Adrian dejó de caminar. Por un momento, el hombre dominante y de boca sucia que la había destrozado sobre su escritorio desapareció. Solo quedaba un profesor cansado que finalmente había perdido el control de la vida que había reconstruido con tanto cuidado.

“Podría perderlo todo,” dijo en voz baja. “La permanencia. La reputación. Mi hermano ya me advirtió después del divorcio—no le des más munición a la gente. Y tú… tus padres son donantes. Si se enteran, pueden enterrarte socialmente y a mí profesionalmente.”

Mia tragó saliva. “¿Entonces qué hacemos? ¿Terminarlo?”

El silencio se estiró. Los ojos gris-azulados de Adrian la taladraron, oscuros de conflicto. Quería decir que sí. *Necesitaba* decir que sí. Pero el recuerdo de ella de rodillas, de su calor apretado alrededor de él, de la forma en que lo desafiaba como nadie más lo había hecho nunca, hizo que la palabra se le atascase en la garganta.

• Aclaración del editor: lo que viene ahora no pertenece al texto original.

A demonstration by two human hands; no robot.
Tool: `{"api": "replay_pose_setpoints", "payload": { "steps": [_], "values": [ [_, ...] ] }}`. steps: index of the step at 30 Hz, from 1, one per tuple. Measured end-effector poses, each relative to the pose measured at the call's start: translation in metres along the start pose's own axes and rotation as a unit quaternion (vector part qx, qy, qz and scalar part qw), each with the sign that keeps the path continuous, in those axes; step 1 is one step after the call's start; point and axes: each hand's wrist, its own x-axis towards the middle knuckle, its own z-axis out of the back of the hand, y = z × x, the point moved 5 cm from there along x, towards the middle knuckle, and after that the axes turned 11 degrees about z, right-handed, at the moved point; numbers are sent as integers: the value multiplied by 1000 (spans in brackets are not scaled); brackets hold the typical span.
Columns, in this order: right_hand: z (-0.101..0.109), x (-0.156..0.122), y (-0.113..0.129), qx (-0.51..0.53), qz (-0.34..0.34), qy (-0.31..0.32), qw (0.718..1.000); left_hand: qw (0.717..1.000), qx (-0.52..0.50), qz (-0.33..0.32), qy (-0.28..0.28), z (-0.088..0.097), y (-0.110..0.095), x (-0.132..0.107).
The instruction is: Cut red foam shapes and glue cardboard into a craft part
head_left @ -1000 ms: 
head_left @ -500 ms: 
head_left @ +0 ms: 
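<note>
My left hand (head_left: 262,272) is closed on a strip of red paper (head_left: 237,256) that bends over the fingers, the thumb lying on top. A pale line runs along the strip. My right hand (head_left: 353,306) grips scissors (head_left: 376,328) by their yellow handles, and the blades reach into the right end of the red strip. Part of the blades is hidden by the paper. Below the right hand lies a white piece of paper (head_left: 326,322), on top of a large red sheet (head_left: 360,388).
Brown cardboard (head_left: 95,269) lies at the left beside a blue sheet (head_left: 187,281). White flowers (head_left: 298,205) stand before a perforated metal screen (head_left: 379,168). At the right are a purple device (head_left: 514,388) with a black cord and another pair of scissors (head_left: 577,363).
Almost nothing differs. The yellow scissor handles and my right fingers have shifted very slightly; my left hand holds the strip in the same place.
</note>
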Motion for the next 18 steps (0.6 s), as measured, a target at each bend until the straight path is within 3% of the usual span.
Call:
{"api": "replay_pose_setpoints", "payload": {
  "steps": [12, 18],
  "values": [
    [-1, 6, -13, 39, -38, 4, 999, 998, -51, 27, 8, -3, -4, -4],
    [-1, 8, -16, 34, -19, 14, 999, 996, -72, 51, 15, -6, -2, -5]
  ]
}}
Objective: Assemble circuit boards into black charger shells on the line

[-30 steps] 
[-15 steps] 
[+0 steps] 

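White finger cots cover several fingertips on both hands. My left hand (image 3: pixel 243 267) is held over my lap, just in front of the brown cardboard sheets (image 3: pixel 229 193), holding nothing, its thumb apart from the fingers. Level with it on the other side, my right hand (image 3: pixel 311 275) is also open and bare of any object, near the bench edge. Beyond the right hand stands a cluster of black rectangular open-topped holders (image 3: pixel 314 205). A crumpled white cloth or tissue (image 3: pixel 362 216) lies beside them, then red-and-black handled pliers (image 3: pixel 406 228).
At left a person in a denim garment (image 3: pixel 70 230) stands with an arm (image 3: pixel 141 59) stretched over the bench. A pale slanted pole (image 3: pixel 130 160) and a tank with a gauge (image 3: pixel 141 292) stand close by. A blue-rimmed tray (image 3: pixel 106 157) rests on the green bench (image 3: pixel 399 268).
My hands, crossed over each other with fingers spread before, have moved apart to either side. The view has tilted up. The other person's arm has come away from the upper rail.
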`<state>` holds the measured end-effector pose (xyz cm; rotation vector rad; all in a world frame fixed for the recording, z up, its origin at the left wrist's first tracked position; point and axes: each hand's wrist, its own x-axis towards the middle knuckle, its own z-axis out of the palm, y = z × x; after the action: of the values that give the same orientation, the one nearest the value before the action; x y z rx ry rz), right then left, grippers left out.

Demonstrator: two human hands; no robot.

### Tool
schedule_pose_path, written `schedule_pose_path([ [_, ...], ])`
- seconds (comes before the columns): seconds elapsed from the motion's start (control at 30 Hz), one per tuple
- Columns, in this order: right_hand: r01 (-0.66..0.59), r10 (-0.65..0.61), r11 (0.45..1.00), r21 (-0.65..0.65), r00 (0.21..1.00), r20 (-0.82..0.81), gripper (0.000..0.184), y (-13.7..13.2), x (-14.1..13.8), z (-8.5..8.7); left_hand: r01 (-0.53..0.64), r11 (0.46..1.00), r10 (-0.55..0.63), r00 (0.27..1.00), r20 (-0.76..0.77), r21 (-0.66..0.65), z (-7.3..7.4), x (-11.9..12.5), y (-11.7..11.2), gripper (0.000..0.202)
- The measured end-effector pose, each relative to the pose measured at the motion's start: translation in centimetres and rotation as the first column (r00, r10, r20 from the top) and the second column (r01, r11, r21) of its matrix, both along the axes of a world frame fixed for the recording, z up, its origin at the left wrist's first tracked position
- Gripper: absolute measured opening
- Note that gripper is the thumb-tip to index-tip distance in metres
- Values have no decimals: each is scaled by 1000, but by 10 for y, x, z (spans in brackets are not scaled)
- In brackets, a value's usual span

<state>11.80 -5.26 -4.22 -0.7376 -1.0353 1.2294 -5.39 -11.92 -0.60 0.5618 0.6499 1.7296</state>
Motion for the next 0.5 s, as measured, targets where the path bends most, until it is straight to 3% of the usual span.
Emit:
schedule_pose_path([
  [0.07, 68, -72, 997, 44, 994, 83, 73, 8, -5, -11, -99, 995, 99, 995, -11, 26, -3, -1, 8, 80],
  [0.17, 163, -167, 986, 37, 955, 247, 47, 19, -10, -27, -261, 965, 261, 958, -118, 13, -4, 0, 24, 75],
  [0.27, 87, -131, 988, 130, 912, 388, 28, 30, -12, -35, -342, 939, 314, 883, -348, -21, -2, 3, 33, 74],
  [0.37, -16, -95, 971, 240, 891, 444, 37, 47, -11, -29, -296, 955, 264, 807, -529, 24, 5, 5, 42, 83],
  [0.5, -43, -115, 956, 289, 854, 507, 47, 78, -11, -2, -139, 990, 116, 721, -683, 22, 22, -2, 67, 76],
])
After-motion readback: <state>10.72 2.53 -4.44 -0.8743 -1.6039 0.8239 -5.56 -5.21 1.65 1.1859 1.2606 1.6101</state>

“Tenemos que ser inteligentes,” dijo por fin. “Nada más de riesgos. Nada más de horas de oficina. Nada más de bibliotecas. Nos mantenemos alejados el uno del otro en público. Yo me ocuparé de Elena. Tú te ocupas de Lucas y de tu compañera de cuarto. Si alguien pregunta, fue un malentendido. Un ex celoso propagando rumores.”

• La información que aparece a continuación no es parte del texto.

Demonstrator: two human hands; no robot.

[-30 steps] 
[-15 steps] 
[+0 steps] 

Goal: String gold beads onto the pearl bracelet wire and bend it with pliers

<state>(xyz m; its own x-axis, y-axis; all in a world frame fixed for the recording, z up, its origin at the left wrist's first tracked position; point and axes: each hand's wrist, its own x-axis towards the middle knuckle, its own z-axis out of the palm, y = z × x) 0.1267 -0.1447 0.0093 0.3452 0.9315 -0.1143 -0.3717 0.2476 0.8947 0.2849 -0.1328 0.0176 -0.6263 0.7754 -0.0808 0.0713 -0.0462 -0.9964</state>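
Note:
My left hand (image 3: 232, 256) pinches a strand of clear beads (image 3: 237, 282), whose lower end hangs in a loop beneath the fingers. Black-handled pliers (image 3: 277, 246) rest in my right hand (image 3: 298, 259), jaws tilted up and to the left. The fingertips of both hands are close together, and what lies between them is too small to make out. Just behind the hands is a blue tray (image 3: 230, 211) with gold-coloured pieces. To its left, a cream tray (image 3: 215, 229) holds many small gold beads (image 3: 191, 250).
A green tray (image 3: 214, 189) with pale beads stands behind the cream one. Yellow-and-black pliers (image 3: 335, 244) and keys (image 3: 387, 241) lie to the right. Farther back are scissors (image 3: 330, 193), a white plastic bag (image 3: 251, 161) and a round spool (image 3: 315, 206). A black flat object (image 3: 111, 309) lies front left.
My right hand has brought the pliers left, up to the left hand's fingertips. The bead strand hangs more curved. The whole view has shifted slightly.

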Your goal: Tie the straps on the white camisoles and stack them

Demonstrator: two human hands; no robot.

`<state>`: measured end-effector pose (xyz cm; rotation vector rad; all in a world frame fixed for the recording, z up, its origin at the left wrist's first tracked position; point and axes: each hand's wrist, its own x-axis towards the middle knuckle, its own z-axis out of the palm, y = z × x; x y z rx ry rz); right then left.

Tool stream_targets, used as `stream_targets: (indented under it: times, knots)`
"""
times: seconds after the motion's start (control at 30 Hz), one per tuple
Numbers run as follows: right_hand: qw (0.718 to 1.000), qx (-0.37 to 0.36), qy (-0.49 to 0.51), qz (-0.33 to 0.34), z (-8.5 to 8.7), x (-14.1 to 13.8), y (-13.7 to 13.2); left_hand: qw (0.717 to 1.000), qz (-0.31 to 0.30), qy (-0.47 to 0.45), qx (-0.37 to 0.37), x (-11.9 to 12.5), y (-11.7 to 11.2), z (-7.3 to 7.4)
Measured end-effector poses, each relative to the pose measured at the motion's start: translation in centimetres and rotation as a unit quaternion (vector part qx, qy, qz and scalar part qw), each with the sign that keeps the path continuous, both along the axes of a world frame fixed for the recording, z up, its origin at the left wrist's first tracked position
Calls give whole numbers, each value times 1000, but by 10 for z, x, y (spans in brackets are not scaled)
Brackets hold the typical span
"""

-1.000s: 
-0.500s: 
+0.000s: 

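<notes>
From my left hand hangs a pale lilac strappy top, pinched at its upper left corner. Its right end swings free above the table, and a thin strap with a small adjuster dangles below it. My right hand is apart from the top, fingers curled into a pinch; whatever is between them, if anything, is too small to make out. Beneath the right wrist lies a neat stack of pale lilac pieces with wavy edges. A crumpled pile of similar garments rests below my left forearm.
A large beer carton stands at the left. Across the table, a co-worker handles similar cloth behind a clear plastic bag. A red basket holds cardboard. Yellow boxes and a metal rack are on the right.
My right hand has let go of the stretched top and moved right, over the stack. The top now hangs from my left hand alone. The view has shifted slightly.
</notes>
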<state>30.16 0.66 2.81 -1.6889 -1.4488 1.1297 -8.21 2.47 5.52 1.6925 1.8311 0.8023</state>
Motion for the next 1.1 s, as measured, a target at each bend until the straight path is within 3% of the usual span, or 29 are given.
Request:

Mia asintió lentamente, pero su expresión decía que no creía que fuera a ser tan simple. “¿Y si Lucas va al decano de todas formas?”

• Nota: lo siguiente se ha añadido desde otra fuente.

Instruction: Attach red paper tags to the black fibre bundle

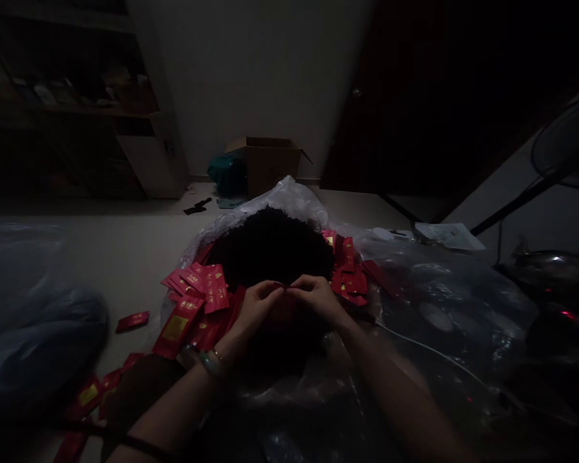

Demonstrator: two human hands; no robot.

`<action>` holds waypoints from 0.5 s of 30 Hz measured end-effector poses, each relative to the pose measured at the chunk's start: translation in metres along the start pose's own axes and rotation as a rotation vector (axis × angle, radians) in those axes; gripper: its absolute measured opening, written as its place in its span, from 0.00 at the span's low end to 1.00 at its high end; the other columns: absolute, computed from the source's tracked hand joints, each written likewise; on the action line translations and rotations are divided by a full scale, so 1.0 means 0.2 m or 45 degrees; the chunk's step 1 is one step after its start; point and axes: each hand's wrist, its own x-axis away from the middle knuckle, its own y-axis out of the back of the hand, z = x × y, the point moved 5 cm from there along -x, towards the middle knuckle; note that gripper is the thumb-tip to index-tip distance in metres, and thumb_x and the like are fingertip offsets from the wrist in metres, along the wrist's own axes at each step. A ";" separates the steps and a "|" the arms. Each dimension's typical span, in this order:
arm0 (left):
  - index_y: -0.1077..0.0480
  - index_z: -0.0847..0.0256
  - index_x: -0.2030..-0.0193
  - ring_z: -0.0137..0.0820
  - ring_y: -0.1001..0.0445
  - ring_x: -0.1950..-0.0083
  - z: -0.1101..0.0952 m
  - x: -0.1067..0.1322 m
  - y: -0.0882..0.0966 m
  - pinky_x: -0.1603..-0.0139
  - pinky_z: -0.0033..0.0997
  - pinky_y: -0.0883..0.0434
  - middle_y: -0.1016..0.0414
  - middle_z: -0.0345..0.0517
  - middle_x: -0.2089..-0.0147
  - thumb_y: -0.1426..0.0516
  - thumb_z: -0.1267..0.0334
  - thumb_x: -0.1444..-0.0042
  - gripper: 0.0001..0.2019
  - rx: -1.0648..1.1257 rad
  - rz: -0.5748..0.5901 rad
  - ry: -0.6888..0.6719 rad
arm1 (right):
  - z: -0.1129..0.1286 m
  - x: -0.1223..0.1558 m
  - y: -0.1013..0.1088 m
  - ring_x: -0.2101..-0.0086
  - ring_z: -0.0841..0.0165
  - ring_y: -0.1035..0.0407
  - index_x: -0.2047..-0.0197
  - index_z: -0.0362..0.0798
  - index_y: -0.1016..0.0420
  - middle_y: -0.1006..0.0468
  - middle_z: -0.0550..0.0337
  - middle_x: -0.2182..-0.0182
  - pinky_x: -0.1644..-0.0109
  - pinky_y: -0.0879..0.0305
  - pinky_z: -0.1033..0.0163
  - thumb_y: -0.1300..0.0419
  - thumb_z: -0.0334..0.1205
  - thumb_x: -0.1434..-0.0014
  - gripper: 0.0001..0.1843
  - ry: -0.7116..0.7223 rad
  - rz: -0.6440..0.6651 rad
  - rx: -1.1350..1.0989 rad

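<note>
My left hand (pixel 262 303) and my right hand (pixel 317 297) meet in front of a dark heap of loose, leaf-like bits (pixel 273 247). Between them they pinch the top edge of a red packet (pixel 287 308), whose lower part fades into shadow. The heap lies in a clear plastic bag (pixel 289 190) spread open around it. Red packets with gold print (pixel 193 286) are piled left of the heap, beside my left wrist. More red packets (pixel 351 273) lie on the right side, close to my right hand.
A cardboard box (pixel 273 164) and a teal bag (pixel 226 175) stand by the wall. Several red packets (pixel 89 392) lie at lower left, one (pixel 132 321) on the floor. Plastic sheeting (pixel 429 308) and a white cord (pixel 429 347) are at right. The room is dim.
</note>
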 end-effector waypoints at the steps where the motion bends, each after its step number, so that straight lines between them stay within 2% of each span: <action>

“Entonces probablemente estoy acabado.” Adrian se pasó una mano por el cabello oscuro. “Y tú serás conocida como la estudiante que se acostó para pasar Literatura Avanzada.”

Un golpe pesado los interrumpió. La voz de Elena Reyes se filtró a través de la puerta. “¿Adrian? Sé que ella está ahí. Abre. Necesitamos hablar antes de que esto explote más.”

El rostro de Adrian se puso pálido. Miró a Mia con urgencia cruda. “Escóndete. Ahora.”

Mia se deslizó detrás del archivador alto en la esquina justo cuando Adrian abrió la puerta.

Elena entró, con mirada aguda y profesional en su blazer azul marino. “La secretaria del decano ya me llamó. Lucas Grant presentó una queja informal esta mañana. Afirma una relación inapropiada y favoritismo. Esto es serio, Adrian. Si tienes algo que decirme…”

Adrian se apoyó en su escritorio, forzando la calma en su voz. “Es una tontería. Un exnovio celoso causando drama. La señorita Sinclair es una excelente estudiante, nada más.”

La mirada de Elena barreó la habitación, deteniéndose cerca del archivador un latido demasiado largo. “Por tu bien, espero que sea verdad. Porque si descubro lo contrario, no podré protegerte. La política de la universidad es cristalina—sin excepciones.”

Se fue con una última mirada de advertencia.

En el momento en que se cerró la puerta, Mia salió. El aire entre ellos crepitaba de miedo, deseo sin resolver y algo más profundo.

Adrian la atrajo a un abrazo feroz—breve, desesperado, pero no sexual. “Tenemos que tener cuidado. Mucho cuidado.”

Mia asintió contra su pecho, luego se separó. “Yo me ocupo de Lucas. Tú de Elena. Pero Adrian… esto no ha terminado. Ni de lejos.”

Mientras se deslizaba fuera de su oficina, su teléfono vibró de nuevo. Esta vez era su padre: *Tu madre y yo estamos oyendo rumores inquietantes. Ven a casa este fin de semana. Necesitamos hablar.*

Adrian la observó irse desde la ventana, el corazón acelerado. El nudo se apretaba más rápido de lo que había imaginado.

Y en el fondo, ya sabía que una separación temporal no bastaría.